THE TASK:
For the material below, count the lines containing "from" and reply with the number alone.
##### TASK DATA #####
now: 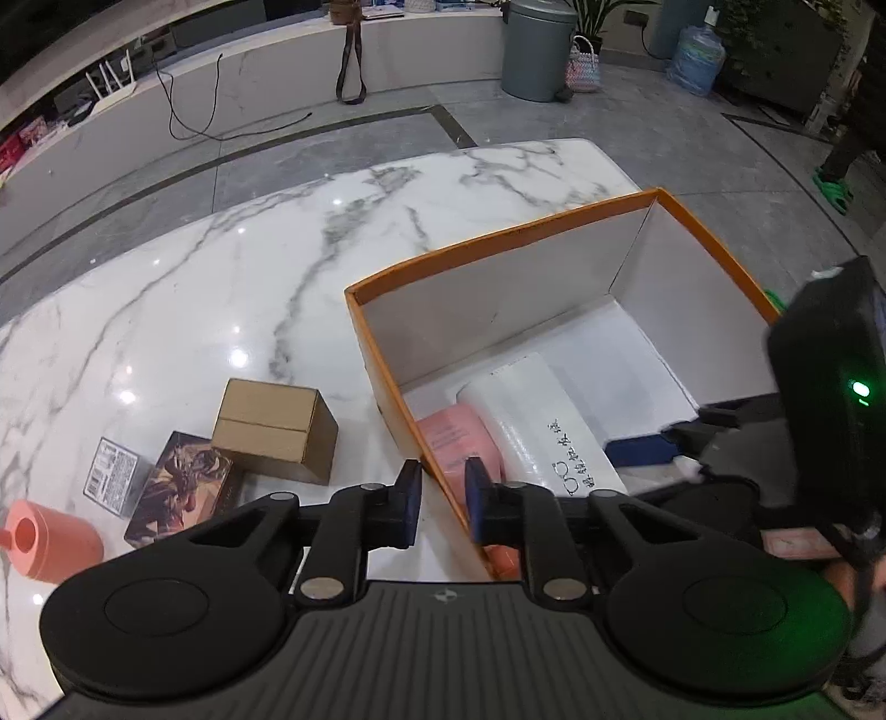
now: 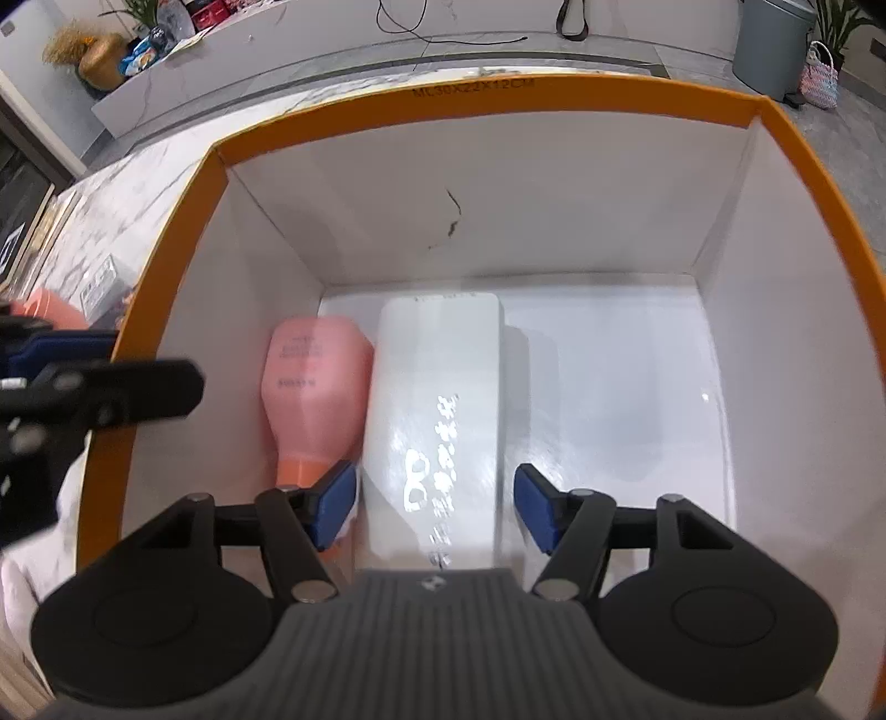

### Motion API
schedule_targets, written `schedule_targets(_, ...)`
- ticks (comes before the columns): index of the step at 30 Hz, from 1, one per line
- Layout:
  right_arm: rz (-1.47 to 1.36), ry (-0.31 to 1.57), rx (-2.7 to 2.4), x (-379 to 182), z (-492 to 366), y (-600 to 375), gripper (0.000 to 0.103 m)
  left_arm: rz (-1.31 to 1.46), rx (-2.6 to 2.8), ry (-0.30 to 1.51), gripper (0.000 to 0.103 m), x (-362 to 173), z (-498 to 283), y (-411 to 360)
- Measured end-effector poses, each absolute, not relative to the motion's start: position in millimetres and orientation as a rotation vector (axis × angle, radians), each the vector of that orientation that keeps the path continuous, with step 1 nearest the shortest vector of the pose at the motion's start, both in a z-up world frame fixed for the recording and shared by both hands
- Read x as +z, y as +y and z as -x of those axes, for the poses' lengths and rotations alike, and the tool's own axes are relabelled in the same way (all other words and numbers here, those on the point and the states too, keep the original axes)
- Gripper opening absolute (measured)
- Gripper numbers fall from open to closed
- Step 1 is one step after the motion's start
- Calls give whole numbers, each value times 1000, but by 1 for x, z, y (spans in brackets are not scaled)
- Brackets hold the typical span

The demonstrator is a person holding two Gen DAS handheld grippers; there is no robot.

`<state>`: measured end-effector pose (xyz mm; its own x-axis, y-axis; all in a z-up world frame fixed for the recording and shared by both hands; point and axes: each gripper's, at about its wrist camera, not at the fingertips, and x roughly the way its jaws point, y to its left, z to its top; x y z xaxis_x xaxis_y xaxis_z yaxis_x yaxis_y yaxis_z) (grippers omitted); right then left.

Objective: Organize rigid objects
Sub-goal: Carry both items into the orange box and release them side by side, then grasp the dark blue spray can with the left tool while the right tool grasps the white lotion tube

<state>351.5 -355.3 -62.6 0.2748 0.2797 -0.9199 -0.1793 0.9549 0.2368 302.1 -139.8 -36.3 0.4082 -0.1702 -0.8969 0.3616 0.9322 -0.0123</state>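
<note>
An orange-rimmed cardboard box (image 1: 498, 232) (image 2: 498, 88) stands on the marble table. A pink bottle (image 2: 318, 387) (image 1: 459, 443) lies inside along its left wall, and a white carton (image 2: 437, 399) (image 1: 531, 421) lies beside it. My right gripper (image 2: 434, 501) is lowered into the box, open. Its blue pads (image 2: 338, 498) straddle the carton's near end, with a small gap on the right side. My left gripper (image 1: 446, 493) hovers over the box's left wall, shut with nothing in it. Its fingers (image 2: 138, 382) reach over the rim in the right wrist view.
On the table (image 1: 249, 266) left of the box lie a brown cardboard box (image 1: 274, 426), a dark illustrated box (image 1: 183, 487), a small barcoded box (image 1: 111, 471) and a pink bottle (image 1: 50, 543). Beyond the table's far edge stands a grey bin (image 1: 534, 50).
</note>
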Motion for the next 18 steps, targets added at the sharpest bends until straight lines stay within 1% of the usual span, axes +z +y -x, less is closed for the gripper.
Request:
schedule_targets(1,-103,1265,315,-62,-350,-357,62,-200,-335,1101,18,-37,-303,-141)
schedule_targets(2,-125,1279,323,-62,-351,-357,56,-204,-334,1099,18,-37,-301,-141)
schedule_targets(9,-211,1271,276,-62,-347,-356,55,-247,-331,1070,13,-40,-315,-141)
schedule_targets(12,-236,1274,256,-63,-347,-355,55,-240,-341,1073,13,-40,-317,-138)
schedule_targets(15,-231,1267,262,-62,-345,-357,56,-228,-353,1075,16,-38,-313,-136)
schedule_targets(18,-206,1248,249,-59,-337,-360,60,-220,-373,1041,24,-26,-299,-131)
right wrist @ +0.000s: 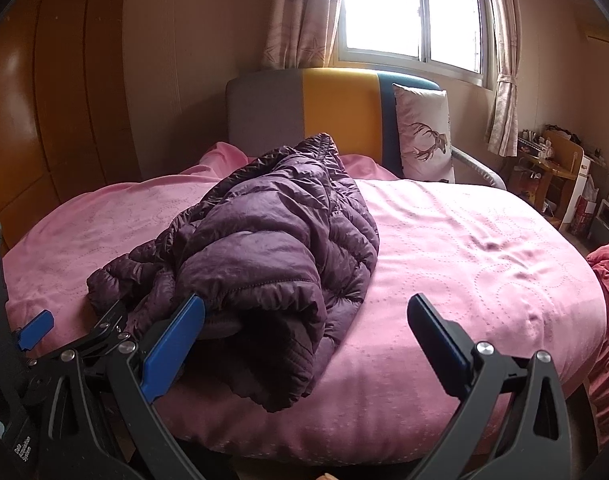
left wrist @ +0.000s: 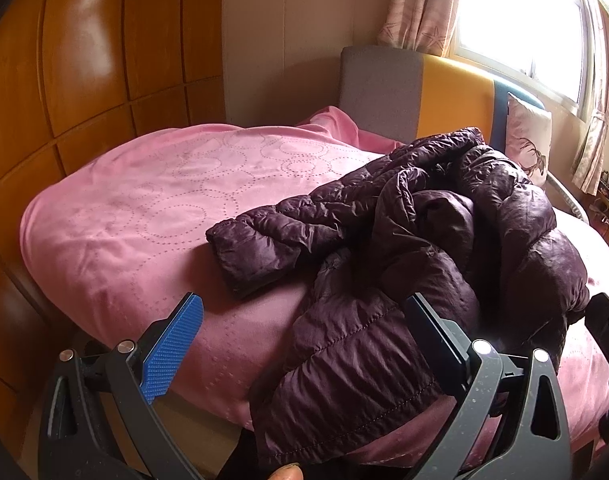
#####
RESULT OF THIS EXERCISE:
2